### Given data ###
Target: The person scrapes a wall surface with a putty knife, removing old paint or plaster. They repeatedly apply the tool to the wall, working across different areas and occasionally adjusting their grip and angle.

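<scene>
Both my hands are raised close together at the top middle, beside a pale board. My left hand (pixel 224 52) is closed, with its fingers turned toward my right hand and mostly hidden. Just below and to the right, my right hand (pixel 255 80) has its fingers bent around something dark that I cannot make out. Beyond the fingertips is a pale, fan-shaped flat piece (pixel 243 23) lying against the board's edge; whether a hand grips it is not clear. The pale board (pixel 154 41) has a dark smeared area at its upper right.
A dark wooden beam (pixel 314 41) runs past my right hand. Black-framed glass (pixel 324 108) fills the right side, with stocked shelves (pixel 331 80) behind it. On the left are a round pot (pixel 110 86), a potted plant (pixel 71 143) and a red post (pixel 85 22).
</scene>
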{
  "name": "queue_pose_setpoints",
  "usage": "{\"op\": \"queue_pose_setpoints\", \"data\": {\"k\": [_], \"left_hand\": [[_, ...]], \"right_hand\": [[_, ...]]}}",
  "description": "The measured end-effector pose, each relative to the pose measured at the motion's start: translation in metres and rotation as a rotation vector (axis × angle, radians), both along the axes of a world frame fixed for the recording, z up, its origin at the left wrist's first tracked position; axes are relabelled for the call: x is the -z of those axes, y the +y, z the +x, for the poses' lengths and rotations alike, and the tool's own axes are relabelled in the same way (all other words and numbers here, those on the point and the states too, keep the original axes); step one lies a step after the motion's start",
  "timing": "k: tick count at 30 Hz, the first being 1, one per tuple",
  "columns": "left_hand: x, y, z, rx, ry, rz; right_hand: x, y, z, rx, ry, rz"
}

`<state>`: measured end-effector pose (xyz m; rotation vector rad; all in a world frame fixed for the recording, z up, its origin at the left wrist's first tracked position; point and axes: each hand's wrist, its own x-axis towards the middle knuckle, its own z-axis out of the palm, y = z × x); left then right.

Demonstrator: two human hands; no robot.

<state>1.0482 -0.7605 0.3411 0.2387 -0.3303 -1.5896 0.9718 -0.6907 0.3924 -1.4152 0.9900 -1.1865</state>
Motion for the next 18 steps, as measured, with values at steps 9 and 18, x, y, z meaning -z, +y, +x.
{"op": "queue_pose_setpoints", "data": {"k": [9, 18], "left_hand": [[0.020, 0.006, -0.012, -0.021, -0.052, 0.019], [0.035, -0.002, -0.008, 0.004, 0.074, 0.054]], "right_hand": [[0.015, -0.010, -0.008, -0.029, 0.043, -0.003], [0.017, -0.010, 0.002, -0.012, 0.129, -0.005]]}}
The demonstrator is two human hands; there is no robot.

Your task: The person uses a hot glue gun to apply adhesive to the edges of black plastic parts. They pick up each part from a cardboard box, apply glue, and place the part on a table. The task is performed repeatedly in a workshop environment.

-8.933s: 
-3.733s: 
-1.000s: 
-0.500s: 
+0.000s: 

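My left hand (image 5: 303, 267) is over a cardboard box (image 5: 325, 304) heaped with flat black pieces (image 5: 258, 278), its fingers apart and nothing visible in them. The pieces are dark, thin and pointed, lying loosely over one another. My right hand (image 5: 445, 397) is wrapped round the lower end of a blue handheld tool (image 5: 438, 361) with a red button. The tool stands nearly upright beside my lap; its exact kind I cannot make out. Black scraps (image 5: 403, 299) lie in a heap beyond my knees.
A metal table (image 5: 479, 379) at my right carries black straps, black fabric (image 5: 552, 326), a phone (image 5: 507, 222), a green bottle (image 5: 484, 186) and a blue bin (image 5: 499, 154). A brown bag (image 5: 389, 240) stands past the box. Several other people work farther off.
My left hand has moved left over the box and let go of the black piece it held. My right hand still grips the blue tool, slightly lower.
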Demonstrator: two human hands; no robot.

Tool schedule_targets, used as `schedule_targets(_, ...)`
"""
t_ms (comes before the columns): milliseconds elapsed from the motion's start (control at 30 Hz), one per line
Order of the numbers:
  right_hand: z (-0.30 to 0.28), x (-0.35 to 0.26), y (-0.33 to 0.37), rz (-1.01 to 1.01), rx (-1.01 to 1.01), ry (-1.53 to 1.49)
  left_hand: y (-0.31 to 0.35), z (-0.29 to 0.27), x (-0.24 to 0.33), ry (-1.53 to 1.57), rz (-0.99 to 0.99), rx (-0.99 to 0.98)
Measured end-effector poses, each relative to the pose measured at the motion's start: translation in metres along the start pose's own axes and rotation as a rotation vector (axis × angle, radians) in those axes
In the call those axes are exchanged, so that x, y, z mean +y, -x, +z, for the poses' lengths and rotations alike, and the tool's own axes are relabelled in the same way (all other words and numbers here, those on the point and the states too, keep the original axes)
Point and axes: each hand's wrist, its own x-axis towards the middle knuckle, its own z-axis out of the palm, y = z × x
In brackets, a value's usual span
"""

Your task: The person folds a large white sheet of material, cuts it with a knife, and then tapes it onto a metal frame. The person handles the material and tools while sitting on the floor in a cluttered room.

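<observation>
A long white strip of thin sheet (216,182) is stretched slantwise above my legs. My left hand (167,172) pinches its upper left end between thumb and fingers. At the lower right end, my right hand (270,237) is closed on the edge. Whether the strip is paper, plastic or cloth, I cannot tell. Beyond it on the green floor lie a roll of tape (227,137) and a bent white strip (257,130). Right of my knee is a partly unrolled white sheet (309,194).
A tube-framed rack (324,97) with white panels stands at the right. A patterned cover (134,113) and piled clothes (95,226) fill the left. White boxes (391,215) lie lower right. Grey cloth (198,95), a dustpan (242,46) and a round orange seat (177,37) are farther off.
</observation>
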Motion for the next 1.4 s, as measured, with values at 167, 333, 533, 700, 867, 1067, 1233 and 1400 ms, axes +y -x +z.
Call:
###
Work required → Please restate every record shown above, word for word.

Answer below →
Target: The person scrapes a wall surface with a putty knife, removing old paint or plaster. They repeatedly apply the tool to the wall, working across different areas and occasionally adjusting their grip and angle.

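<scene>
Both my hands are raised close together at the top middle, beside a pale board. My left hand (pixel 224 52) is closed, with its fingers turned toward my right hand and mostly hidden. Just below and to the right, my right hand (pixel 255 80) has its fingers bent around something dark that I cannot make out. Beyond the fingertips is a pale, fan-shaped flat piece (pixel 243 23) lying against the board's edge; whether a hand grips it is not clear. The pale board (pixel 154 41) has a dark smeared area at its upper right.
A dark wooden beam (pixel 314 41) runs past my right hand. Black-framed glass (pixel 324 108) fills the right side, with stocked shelves (pixel 331 80) behind it. On the left are a round pot (pixel 110 86), a potted plant (pixel 71 143) and a red post (pixel 85 22).
</scene>
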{
  "name": "queue_pose_setpoints",
  "usage": "{\"op\": \"queue_pose_setpoints\", \"data\": {\"k\": [_], \"left_hand\": [[_, ...]], \"right_hand\": [[_, ...]]}}",
  "description": "The measured end-effector pose, each relative to the pose measured at the motion's start: translation in metres and rotation as a rotation vector (axis × angle, radians), both along the axes of a world frame fixed for the recording, z up, its origin at the left wrist's first tracked position; axes are relabelled for the call: x is the -z of those axes, y the +y, z the +x, for the poses' lengths and rotations alike, and the tool's own axes are relabelled in the same way (all other words and numbers here, those on the point and the states too, keep the original axes); step one lies a step after the motion's start",
  "timing": "k: tick count at 30 Hz, the first being 1, one per tuple",
  "columns": "left_hand: x, y, z, rx, ry, rz; right_hand: x, y, z, rx, ry, rz"
}

`<state>`: measured end-effector pose (xyz m; rotation vector rad; all in a world frame fixed for the recording, z up, its origin at the left wrist's first tracked position; point and axes: each hand's wrist, its own x-axis towards the middle knuckle, its own z-axis out of the palm, y = z × x); left then right.

Demonstrator: two human hands; no robot.

<state>1.0482 -0.7605 0.3411 0.2387 -0.3303 -1.5896 0.9718 -0.6907 0.3924 -1.4152 0.9900 -1.1865</state>
Motion for the next 18 steps, as measured, with values at steps 9 and 18, x, y, z meaning -z, +y, +x.
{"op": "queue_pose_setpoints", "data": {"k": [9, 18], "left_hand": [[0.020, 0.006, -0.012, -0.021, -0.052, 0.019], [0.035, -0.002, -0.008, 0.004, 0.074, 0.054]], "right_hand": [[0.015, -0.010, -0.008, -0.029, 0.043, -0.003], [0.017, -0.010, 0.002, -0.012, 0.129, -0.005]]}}
The demonstrator is two human hands; there is no robot.

Your task: The person uses a hot glue gun to apply adhesive to the edges of black plastic parts. They pick up each part from a cardboard box, apply glue, and place the part on a table. The task is performed repeatedly in a workshop environment.

-8.933s: 
-3.733s: 
-1.000s: 
-0.500s: 
+0.000s: 

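My left hand (image 5: 303, 267) is over a cardboard box (image 5: 325, 304) heaped with flat black pieces (image 5: 258, 278), its fingers apart and nothing visible in them. The pieces are dark, thin and pointed, lying loosely over one another. My right hand (image 5: 445, 397) is wrapped round the lower end of a blue handheld tool (image 5: 438, 361) with a red button. The tool stands nearly upright beside my lap; its exact kind I cannot make out. Black scraps (image 5: 403, 299) lie in a heap beyond my knees.
A metal table (image 5: 479, 379) at my right carries black straps, black fabric (image 5: 552, 326), a phone (image 5: 507, 222), a green bottle (image 5: 484, 186) and a blue bin (image 5: 499, 154). A brown bag (image 5: 389, 240) stands past the box. Several other people work farther off.
My left hand has moved left over the box and let go of the black piece it held. My right hand still grips the blue tool, slightly lower.
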Demonstrator: two human hands; no robot.

Tool schedule_targets, used as `schedule_targets(_, ...)`
"""
t_ms (comes before the columns): milliseconds elapsed from the motion's start (control at 30 Hz), one per line
Order of the numbers:
  right_hand: z (-0.30 to 0.28), x (-0.35 to 0.26), y (-0.33 to 0.37), rz (-1.01 to 1.01), rx (-1.01 to 1.01), ry (-1.53 to 1.49)
  left_hand: y (-0.31 to 0.35), z (-0.29 to 0.27), x (-0.24 to 0.33), ry (-1.53 to 1.57), rz (-0.99 to 0.99), rx (-0.99 to 0.98)
Measured end-effector poses, each relative to the pose measured at the motion's start: translation in metres along the start pose's own axes and rotation as a rotation vector (axis × angle, radians) in those axes
In the call those axes are exchanged, so that x, y, z mean +y, -x, +z, for the poses' lengths and rotations alike, and the tool's own axes are relabelled in the same way (all other words and numbers here, those on the point and the states too, keep the original axes)
Point and axes: each hand's wrist, its own x-axis towards the middle knuckle, its own z-axis out of the palm, y = z × x
In brackets, a value's usual span
"""

Your task: The person folds a large white sheet of material, cuts it with a knife, and then tapes it onto a metal frame. The person handles the material and tools while sitting on the floor in a cluttered room.

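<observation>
A long white strip of thin sheet (216,182) is stretched slantwise above my legs. My left hand (167,172) pinches its upper left end between thumb and fingers. At the lower right end, my right hand (270,237) is closed on the edge. Whether the strip is paper, plastic or cloth, I cannot tell. Beyond it on the green floor lie a roll of tape (227,137) and a bent white strip (257,130). Right of my knee is a partly unrolled white sheet (309,194).
A tube-framed rack (324,97) with white panels stands at the right. A patterned cover (134,113) and piled clothes (95,226) fill the left. White boxes (391,215) lie lower right. Grey cloth (198,95), a dustpan (242,46) and a round orange seat (177,37) are farther off.
</observation>
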Motion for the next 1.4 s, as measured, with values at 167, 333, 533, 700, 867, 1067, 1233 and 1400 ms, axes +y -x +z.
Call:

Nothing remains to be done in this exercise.